*How to complete this task*. Leaving out all images, return the entries below exactly.

*Data excerpts*.
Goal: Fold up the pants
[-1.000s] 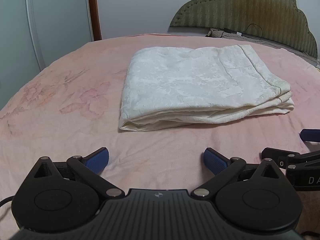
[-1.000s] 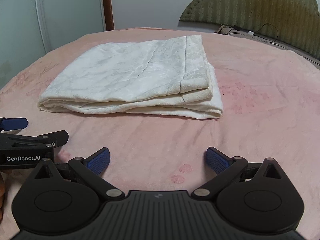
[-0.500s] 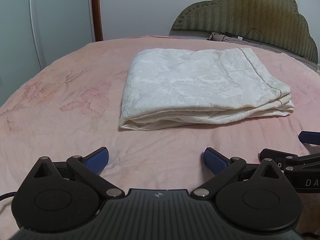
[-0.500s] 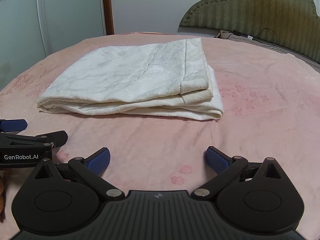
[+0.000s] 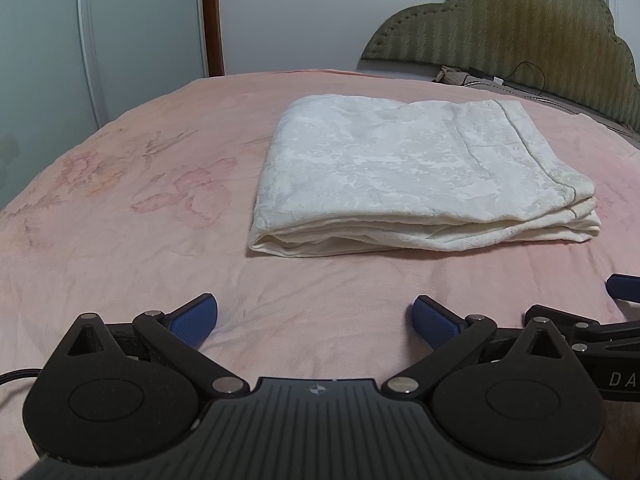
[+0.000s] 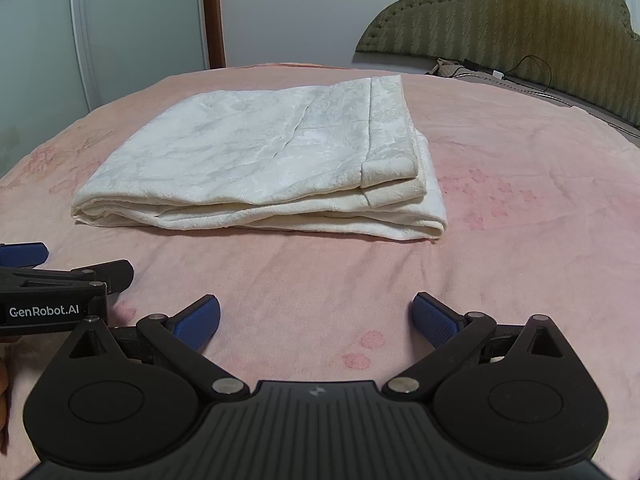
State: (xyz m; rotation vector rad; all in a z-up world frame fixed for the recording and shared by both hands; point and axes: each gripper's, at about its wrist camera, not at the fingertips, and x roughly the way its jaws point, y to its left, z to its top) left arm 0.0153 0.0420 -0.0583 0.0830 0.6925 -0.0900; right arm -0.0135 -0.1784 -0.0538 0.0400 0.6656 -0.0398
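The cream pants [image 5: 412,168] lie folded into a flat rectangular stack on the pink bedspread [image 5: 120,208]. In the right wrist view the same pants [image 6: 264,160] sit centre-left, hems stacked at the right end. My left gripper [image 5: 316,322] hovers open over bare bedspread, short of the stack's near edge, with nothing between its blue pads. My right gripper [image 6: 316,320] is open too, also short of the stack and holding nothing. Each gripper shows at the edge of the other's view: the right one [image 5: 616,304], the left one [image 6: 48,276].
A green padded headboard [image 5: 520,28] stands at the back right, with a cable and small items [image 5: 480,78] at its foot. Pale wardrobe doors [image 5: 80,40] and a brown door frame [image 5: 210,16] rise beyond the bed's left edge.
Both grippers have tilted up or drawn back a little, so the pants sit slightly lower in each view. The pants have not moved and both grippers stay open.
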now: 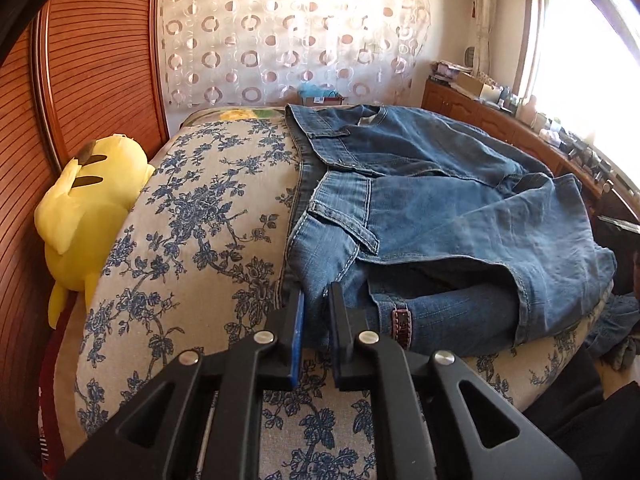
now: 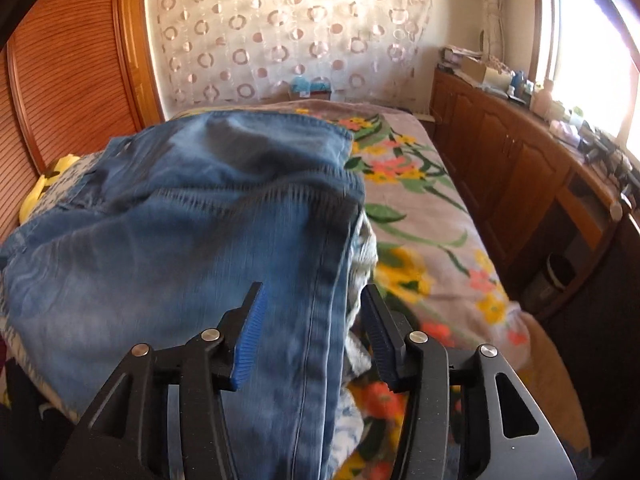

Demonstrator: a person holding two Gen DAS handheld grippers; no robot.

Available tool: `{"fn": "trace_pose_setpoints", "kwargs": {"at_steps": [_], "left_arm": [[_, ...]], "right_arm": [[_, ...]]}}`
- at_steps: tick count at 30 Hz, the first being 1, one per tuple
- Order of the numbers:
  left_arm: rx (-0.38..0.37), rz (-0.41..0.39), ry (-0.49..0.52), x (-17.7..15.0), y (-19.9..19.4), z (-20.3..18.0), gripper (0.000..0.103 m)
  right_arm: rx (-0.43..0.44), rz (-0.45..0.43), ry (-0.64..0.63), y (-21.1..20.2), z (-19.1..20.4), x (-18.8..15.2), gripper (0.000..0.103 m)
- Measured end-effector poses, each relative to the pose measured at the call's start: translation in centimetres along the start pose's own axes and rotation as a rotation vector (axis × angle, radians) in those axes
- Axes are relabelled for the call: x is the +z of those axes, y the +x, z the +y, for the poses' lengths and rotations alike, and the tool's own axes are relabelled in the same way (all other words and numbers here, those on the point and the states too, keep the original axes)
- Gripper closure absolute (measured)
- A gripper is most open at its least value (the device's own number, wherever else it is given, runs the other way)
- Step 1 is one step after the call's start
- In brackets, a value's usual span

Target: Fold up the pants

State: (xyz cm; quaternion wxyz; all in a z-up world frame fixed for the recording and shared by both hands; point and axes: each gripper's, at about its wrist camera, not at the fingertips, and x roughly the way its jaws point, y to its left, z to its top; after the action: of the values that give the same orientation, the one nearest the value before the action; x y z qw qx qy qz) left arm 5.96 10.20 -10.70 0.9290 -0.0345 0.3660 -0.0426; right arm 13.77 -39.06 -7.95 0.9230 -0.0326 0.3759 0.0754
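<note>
Blue jeans (image 1: 440,208) lie bunched and partly folded on a bed, waistband and belt loops toward the left. In the left wrist view my left gripper (image 1: 317,290) is shut on the near edge of the jeans by the waistband, with denim pinched between its pads. In the right wrist view a blurred jeans leg (image 2: 200,208) runs under and between the fingers of my right gripper (image 2: 312,287). Its jaws stand wide apart and its blue pads (image 2: 250,332) do not press on the cloth.
A blue-flowered cover (image 1: 192,216) and a bright floral blanket (image 2: 420,208) cover the bed. A yellow plush toy (image 1: 88,208) lies at the left by a wooden slatted wardrobe (image 1: 92,60). A cluttered wooden cabinet (image 2: 520,168) lines the right, under a window.
</note>
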Motion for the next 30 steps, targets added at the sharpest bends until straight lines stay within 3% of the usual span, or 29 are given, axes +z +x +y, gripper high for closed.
{"fn": "trace_pose_setpoints", "kwargs": {"at_steps": [12,13,14,17,30], "left_arm": [[-0.006,-0.013,0.002,0.1,-0.6,-0.4,0.097],[-0.01,-0.028,-0.002,0.2,-1.1,-0.5,0.097],[-0.017,-0.042,-0.008,0.3,-1.5,-0.5,0.098],[-0.034,-0.071,-0.011,0.7,-2.8,-0.7,0.098],[-0.053,-0.186,-0.038,2.1,-9.3,0.2,0.098]], "right_arm": [[0.042,0.022,0.087,-3.3,0.3,-6.6,0.048],[0.041,0.018,0.09,-3.4,0.3,-6.8,0.055],[0.039,0.013,0.09,-3.5,0.4,-6.8,0.07],[0.051,-0.016,0.091,-4.3,0.4,-6.6,0.099],[0.013,-0.166,0.0,-9.9,0.6,-2.6,0.103]]}}
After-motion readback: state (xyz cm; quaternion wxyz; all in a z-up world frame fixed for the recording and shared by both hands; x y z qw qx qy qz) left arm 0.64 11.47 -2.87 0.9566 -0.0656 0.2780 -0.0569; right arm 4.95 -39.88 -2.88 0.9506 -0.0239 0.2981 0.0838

*Task output*.
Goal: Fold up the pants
[-1.000s] 
[-1.000s] 
[-0.500s] 
[-0.500s] 
[+0.000s] 
[+0.000s] 
State: (xyz m; rotation vector rad; all in a z-up world frame fixed for the recording and shared by both hands; point and axes: each gripper's, at about its wrist camera, not at the fingertips, and x roughly the way its jaws point, y to its left, z to its top) left arm 0.0153 0.0420 -0.0583 0.0830 0.6925 -0.0900; right arm -0.0135 -0.1784 -0.0538 0.0400 0.6656 -0.0398
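The cream pants [image 5: 412,168] lie folded into a flat rectangular stack on the pink bedspread [image 5: 120,208]. In the right wrist view the same pants [image 6: 264,160] sit centre-left, hems stacked at the right end. My left gripper [image 5: 316,322] hovers open over bare bedspread, short of the stack's near edge, with nothing between its blue pads. My right gripper [image 6: 316,320] is open too, also short of the stack and holding nothing. Each gripper shows at the edge of the other's view: the right one [image 5: 616,304], the left one [image 6: 48,276].
A green padded headboard [image 5: 520,28] stands at the back right, with a cable and small items [image 5: 480,78] at its foot. Pale wardrobe doors [image 5: 80,40] and a brown door frame [image 5: 210,16] rise beyond the bed's left edge.
Both grippers have tilted up or drawn back a little, so the pants sit slightly lower in each view. The pants have not moved and both grippers stay open.
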now: 
now: 

Demonstrator: a person holding two Gen DAS handheld grippers; no robot.

Available tool: `{"fn": "trace_pose_setpoints", "kwargs": {"at_steps": [_], "left_arm": [[_, ...]], "right_arm": [[_, ...]]}}`
- at_steps: tick count at 30 Hz, the first being 1, one per tuple
- Order of the numbers:
  left_arm: rx (-0.38..0.37), rz (-0.41..0.39), ry (-0.49..0.52), x (-17.7..15.0), y (-19.9..19.4), z (-20.3..18.0), gripper (0.000..0.103 m)
  right_arm: rx (-0.43..0.44), rz (-0.45..0.43), ry (-0.64..0.63), y (-21.1..20.2), z (-19.1..20.4), x (-18.8..15.2), gripper (0.000..0.103 m)
- Measured end-effector poses, each relative to the pose measured at the call's start: translation in centimetres along the start pose's own axes and rotation as a rotation vector (axis × angle, radians) in those axes
- Axes are relabelled for the call: x is the +z of those axes, y the +x, z the +y, for the poses' lengths and rotations alike, and the tool's own axes are relabelled in the same way (all other words and numbers here, those on the point and the states too, keep the original axes)
- Gripper closure absolute (measured)
- A gripper is most open at its least value (the device's own number, wherever else it is given, runs the other way)
- Step 1 is one step after the call's start
- In brackets, a value's usual span

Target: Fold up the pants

State: (xyz cm; quaternion wxyz; all in a z-up world frame fixed for the recording and shared by both hands; point and axes: each gripper's, at about its wrist camera, not at the fingertips, and x roughly the way its jaws point, y to its left, z to its top; after the action: of the values that give the same orientation, the one nearest the value before the action; x y z qw qx qy qz) left arm 5.96 10.20 -10.70 0.9290 -0.0345 0.3660 -0.0426; right arm 13.77 -39.06 -7.95 0.9230 -0.0326 0.3759 0.0754
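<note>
Blue jeans (image 1: 440,208) lie bunched and partly folded on a bed, waistband and belt loops toward the left. In the left wrist view my left gripper (image 1: 317,290) is shut on the near edge of the jeans by the waistband, with denim pinched between its pads. In the right wrist view a blurred jeans leg (image 2: 200,208) runs under and between the fingers of my right gripper (image 2: 312,287). Its jaws stand wide apart and its blue pads (image 2: 250,332) do not press on the cloth.
A blue-flowered cover (image 1: 192,216) and a bright floral blanket (image 2: 420,208) cover the bed. A yellow plush toy (image 1: 88,208) lies at the left by a wooden slatted wardrobe (image 1: 92,60). A cluttered wooden cabinet (image 2: 520,168) lines the right, under a window.
</note>
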Motion for the next 30 steps, targets added at the sharpest bends until straight lines stay within 3% of the usual span, or 29 are given, axes +z +x +y, gripper high for closed.
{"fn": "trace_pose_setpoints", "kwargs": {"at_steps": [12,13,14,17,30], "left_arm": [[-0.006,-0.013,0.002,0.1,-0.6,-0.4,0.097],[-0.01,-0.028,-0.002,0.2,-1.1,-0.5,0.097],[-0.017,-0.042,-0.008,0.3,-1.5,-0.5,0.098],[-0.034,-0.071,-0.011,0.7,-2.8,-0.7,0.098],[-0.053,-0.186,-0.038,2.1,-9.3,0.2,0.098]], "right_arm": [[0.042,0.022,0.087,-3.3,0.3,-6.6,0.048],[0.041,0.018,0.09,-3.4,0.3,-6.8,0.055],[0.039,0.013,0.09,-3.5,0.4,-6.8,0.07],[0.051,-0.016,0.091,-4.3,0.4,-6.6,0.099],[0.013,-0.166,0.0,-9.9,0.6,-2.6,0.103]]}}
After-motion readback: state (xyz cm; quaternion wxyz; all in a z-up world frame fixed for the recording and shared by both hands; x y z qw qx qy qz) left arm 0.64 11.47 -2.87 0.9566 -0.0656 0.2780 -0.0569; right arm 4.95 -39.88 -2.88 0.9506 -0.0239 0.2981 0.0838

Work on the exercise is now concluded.